Repeat the data in full and exactly. Leave the pictures out.
↓↓↓
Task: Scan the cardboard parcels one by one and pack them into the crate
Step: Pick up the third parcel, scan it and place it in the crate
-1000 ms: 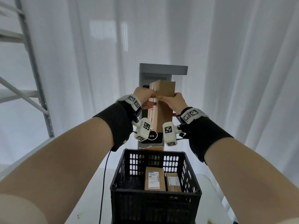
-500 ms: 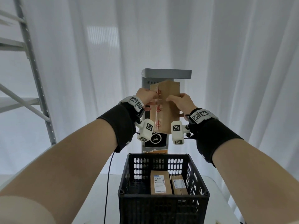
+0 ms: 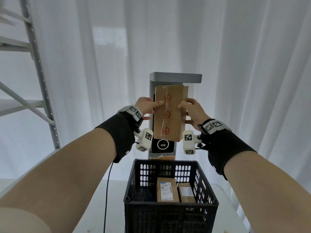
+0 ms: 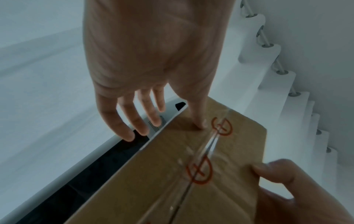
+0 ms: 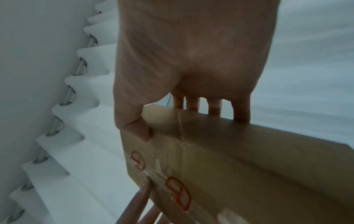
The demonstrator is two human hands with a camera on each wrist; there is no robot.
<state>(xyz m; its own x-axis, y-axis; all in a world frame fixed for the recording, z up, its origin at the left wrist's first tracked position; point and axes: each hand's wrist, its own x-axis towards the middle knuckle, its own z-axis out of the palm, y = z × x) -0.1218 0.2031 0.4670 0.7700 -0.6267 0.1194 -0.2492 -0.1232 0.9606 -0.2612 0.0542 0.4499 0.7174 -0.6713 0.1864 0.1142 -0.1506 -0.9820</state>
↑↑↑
| Answer to the exercise |
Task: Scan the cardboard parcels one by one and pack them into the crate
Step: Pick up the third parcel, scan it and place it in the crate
-1000 ms: 
-500 ms: 
+0 ms: 
+0 ms: 
+0 ms: 
The demonstrator is two human hands with a camera on each wrist; there is no robot.
<state>(xyz m; its own x-axis, y-axis; all in a world frame fixed for the recording, z up, its origin at the left wrist's first tracked position; point and axes: each hand's wrist, its own x-axis towards the middle knuckle, its own z-axis out of the palm, y = z × x) -0.1218 0.2031 0.4670 0.7700 -0.6267 0.1194 -0.2492 -0.1232 0.9606 -0.2612 0.0542 0.4499 0.7174 -0.6713 0.1864 0.1142 -0.1506 -0.9820</state>

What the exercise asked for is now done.